For some people, that feeling passes quickly. For others, a noticeable dip in mood, energy, and motivation every fall and winter follows a predictable pattern, and that pattern has a name: seasonal affective disorder, or SAD.

If you consistently feel like a genuinely different person in November than you do in May, you might be suffering from this (very treatable) disease.

What Is Seasonal Affective Disorder?

First, let me clear up a common misconception: This isn’t just “in your head.” Seasonal affective disorder is a well-studied, biologically driven mood disorder.
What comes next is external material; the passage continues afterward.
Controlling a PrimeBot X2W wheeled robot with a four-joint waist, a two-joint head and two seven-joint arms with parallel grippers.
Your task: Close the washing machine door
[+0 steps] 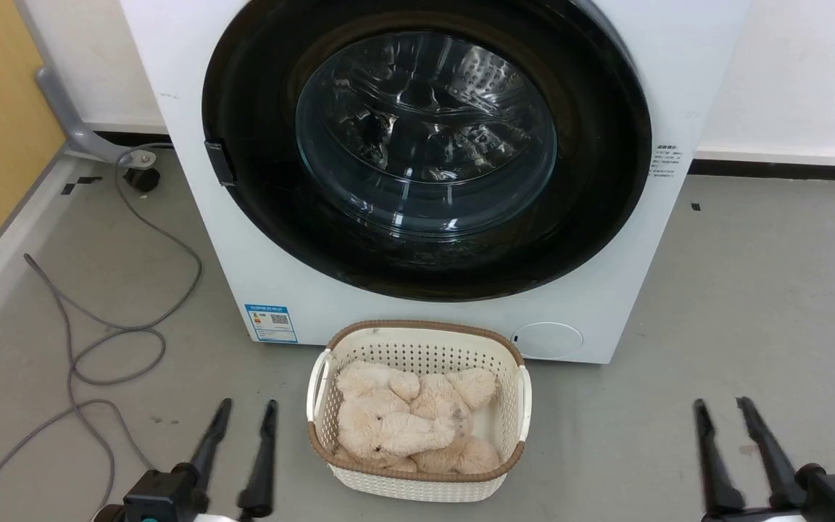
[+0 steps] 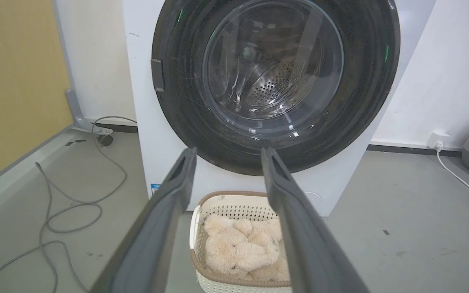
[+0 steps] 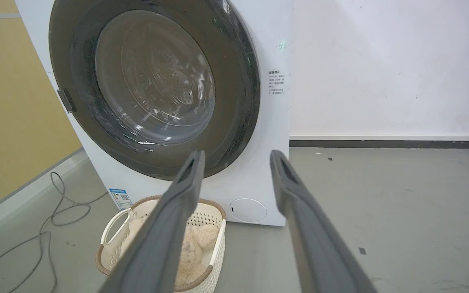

Think of it as depression with a seasonal trigger, where depressive episodes reliably occur at the same time of year, classically fall and winter, and lift when the season changes, typically in spring.

Like many medical conditions, seasonal affective disorder exists on a spectrum. Some people experience only a handful of mild symptoms; others struggle with a dramatic shift in how they function during the winter months.

Symptoms of Seasonal Affective Disorder

According to the Diagnostic and Statistical Manual of Mental Disorders, Fifth Edition (the DSM-5), a diagnosis of seasonal affective disorder requires at least five of the following nine symptoms to be present for more days than not over a two-week period:

  1. Depressed mood
  2. Anhedonia, or a reduced ability to feel pleasure in activities you once enjoyed
  3. Sleep changes, such as excessive sleep or feeling unrefreshed even after adequate sleep
  4. Appetite changes, especially increased cravings for carbohydrates and sweets
  5. Fatigue or low energy despite sufficient sleep
  6. Brain fog, poor concentration, or difficulty making decisions
  7. Feelings of worthlessness or guilt
  8. Psychomotor changes, such as slowing down (taking longer to shower, dress, or complete simple tasks; walking slowly; reduced eye contact or body language) or speeding up (pacing, uncontrollable talking, intense inner tension)
  9. Thoughts of self-harm or suicide

That last symptom is what I call a red flag symptom. If you’re experiencing thoughts of harming yourself, feeling that loved ones would be better off without you, or struggling to care for yourself or your children, please reach out immediately to a trusted physician, mental health professional, crisis line, or emergency services. This isn’t something to wait on; get the help you need and deserve right away.

Getting to a Seasonal Affective Disorder Diagnosis

Five of the above nine symptoms, present most days for two weeks, are consistent with a depressive episode. For a diagnosis of seasonal affective disorder specifically, a clear relationship between symptom onset and a particular season must also be established, along with a reliable return to baseline when that season ends. According to psychiatric guidelines, a SAD diagnosis requires this same-season, same-symptoms pattern for at least two consecutive years, with genuine remission in between.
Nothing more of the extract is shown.